The Wonders of Cooking With Mustard
I know what you are thinking, what more can you do with mustard than to spread it on a hamburger or hot dog? Well the answer is simple.
While the traditional use of mustard for hotdogs, hamburgers and sandwiches will forever be locked into our families diet the truth is this is just the tip of the iceberg.
Many are using mustard for everything from salad dressings, marinades and specialty sauces to beef, chicken, rib, and fish preparations.
We are discovering the truly amazing number of different types of mustards available from your standard regular ole yellow mustard to a fine stone ground brown mustard to the exotic, and one of my personal favorites, the Habanero Tangerine Mustard!! This mustard recently won the blue ribbon award at the Napa Valley Mustard Festival in the "fruit class", thats right, mustard was represented at this competition in several classes!! Mustard can be robust, tangy , sweet and hot.
This gives you an idea of the variables that are available to you with this extremely versatile product known simply as "mustard".
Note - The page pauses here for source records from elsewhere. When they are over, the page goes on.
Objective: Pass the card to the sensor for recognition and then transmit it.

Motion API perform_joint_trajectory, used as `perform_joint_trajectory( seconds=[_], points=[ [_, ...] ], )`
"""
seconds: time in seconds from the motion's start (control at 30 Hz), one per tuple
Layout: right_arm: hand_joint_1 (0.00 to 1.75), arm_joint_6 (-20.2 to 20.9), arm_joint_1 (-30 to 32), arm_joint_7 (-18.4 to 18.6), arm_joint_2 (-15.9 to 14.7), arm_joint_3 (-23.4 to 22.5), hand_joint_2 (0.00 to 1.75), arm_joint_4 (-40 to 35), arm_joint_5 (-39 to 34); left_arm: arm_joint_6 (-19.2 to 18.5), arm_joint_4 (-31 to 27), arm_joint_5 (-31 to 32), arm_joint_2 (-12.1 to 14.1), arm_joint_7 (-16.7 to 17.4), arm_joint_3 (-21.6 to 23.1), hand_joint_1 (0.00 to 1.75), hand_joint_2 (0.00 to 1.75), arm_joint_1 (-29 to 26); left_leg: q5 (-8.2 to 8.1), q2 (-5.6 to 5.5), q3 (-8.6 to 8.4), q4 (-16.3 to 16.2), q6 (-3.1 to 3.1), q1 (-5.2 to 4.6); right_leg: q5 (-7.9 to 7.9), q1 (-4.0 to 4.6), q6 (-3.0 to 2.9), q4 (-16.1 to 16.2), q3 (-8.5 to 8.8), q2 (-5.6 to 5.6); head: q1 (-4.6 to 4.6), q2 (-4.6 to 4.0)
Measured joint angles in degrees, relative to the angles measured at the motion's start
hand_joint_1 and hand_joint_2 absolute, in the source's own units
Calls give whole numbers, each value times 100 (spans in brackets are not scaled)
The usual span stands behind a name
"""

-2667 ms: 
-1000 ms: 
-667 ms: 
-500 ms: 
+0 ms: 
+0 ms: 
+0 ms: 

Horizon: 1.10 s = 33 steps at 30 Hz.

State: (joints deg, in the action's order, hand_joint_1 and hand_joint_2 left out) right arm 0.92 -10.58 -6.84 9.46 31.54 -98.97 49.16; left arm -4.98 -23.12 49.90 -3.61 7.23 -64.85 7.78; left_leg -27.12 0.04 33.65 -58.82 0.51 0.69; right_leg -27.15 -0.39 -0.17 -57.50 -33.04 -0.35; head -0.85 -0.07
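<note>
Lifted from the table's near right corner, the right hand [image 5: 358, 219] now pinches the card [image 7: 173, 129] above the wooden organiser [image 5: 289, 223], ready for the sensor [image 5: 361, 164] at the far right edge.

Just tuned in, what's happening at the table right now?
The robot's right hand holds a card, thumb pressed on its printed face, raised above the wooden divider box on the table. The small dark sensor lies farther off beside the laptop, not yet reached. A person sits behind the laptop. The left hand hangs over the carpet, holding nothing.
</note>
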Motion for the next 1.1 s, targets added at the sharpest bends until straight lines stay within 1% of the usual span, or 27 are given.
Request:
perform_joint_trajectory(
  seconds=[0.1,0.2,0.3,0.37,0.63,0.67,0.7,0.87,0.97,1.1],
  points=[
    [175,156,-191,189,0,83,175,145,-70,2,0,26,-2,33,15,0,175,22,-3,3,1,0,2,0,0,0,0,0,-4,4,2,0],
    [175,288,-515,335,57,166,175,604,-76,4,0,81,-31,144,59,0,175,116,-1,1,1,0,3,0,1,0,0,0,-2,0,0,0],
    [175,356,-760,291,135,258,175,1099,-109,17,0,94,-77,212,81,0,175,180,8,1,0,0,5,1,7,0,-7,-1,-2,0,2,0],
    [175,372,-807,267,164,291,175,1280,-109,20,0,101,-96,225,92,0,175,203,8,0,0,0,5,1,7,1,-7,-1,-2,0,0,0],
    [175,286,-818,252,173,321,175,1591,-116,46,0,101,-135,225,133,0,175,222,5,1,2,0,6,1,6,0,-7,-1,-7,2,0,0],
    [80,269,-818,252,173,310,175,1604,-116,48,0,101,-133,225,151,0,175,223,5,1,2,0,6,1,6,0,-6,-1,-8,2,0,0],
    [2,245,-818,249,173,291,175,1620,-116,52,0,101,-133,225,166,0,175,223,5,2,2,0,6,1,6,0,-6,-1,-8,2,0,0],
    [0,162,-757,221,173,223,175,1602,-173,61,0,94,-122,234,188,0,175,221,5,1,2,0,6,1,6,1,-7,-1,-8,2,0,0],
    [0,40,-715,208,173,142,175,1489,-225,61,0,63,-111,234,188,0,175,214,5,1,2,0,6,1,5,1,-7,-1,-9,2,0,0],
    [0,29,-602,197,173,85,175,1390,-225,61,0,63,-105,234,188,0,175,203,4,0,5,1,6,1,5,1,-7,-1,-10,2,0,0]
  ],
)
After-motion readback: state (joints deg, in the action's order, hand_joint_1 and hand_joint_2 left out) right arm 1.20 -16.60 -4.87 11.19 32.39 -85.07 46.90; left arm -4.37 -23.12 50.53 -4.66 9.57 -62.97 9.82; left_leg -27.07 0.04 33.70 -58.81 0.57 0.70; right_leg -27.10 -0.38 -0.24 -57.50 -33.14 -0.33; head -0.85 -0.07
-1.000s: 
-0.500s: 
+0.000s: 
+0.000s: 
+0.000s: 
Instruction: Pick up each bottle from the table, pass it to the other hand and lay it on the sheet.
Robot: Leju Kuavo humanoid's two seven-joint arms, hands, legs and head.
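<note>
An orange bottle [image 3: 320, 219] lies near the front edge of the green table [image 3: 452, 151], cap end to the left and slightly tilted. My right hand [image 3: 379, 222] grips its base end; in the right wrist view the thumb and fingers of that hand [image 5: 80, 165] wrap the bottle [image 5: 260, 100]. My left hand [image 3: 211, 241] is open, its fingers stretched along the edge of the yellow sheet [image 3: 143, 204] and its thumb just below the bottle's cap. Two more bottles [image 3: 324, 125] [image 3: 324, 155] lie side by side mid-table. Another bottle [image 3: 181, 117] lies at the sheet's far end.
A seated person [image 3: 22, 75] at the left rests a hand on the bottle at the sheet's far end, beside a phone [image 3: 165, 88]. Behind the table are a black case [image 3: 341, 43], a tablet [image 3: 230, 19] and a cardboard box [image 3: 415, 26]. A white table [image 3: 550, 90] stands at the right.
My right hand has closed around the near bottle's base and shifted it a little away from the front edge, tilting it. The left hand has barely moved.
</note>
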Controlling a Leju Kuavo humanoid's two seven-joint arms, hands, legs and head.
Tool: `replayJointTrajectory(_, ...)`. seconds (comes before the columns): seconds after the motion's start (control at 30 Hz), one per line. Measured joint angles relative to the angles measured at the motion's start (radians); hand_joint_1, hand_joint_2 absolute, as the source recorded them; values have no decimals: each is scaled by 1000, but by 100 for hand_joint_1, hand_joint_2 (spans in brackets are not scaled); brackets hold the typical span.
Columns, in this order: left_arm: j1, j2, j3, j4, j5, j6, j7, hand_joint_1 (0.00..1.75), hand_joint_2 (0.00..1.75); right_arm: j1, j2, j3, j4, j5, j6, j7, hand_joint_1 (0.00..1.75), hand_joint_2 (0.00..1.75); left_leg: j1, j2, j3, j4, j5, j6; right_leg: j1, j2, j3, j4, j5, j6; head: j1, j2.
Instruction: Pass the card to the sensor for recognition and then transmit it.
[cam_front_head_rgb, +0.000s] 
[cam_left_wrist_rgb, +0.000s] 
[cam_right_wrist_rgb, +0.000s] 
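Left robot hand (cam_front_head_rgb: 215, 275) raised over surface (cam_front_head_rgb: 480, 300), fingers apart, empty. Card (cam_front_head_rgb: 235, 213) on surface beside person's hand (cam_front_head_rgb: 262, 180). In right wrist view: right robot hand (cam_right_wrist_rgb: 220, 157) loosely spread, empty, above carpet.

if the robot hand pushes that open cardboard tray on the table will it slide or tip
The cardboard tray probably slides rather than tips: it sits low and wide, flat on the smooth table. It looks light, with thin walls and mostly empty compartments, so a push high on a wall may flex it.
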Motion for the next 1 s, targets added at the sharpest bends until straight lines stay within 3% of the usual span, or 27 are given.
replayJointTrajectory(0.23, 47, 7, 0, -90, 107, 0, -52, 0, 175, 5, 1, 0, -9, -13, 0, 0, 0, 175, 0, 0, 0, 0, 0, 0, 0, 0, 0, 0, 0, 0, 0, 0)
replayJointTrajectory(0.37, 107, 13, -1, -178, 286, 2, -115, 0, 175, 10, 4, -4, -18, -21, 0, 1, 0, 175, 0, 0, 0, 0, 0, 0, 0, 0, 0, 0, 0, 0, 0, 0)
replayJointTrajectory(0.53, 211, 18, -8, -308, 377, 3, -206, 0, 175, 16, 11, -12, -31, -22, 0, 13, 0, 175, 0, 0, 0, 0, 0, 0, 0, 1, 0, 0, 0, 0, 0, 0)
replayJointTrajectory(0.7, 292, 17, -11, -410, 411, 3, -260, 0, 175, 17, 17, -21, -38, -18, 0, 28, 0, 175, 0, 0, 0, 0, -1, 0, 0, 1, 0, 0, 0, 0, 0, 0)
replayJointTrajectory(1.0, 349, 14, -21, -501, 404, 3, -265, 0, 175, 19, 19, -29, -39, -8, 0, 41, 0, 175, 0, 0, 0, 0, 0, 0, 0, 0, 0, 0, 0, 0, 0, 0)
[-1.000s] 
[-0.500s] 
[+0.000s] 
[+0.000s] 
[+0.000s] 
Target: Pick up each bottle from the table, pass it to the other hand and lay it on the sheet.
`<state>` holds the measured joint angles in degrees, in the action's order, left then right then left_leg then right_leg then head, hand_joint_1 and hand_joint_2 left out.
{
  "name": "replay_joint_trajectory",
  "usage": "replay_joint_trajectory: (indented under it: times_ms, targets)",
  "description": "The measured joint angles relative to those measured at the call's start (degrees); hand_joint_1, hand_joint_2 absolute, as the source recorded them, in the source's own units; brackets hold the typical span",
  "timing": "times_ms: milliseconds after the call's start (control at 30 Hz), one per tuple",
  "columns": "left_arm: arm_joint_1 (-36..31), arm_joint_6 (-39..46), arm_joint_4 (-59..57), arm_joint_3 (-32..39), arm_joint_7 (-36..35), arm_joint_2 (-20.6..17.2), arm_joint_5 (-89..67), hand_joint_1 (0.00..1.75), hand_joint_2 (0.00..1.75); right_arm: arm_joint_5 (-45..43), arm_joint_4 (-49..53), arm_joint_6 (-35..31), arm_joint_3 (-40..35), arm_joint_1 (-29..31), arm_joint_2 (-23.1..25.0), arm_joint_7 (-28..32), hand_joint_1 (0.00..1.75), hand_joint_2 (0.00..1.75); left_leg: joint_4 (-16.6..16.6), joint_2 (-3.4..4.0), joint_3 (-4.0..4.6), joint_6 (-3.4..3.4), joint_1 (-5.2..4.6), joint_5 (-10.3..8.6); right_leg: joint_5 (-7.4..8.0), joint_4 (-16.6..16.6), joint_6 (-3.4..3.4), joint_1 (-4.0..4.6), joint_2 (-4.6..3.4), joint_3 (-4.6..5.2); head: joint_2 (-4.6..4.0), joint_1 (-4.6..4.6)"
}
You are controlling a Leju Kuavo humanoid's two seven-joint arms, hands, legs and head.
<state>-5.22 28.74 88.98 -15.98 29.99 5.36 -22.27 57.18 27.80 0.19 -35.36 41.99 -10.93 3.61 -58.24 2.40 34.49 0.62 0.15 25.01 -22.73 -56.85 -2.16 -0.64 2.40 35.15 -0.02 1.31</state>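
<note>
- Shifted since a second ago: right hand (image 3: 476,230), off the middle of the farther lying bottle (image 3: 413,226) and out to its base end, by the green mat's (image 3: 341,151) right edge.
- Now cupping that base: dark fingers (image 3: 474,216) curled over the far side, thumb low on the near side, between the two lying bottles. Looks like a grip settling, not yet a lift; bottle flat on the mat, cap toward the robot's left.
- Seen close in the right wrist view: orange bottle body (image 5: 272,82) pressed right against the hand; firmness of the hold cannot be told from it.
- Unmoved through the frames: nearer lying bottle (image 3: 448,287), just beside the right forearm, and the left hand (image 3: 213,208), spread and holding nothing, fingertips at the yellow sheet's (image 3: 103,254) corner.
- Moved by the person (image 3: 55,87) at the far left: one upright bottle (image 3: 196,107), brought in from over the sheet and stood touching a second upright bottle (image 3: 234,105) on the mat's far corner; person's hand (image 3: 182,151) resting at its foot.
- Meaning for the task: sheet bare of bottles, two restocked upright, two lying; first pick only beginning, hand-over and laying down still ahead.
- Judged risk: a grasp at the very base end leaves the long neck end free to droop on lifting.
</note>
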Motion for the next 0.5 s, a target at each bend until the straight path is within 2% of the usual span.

Well enough of the obvious, lets talk turkey!, Did I say that out loud?? LOL, well while people have been putting mustard on turkey sandwiches since they started making them you have to think there is something to this, and there is!! If the sandwich goes so well with mustard doesn't it stand to reason that that if you were to marinate or baste your turkey while cooking that it would compliment just the same? The answer..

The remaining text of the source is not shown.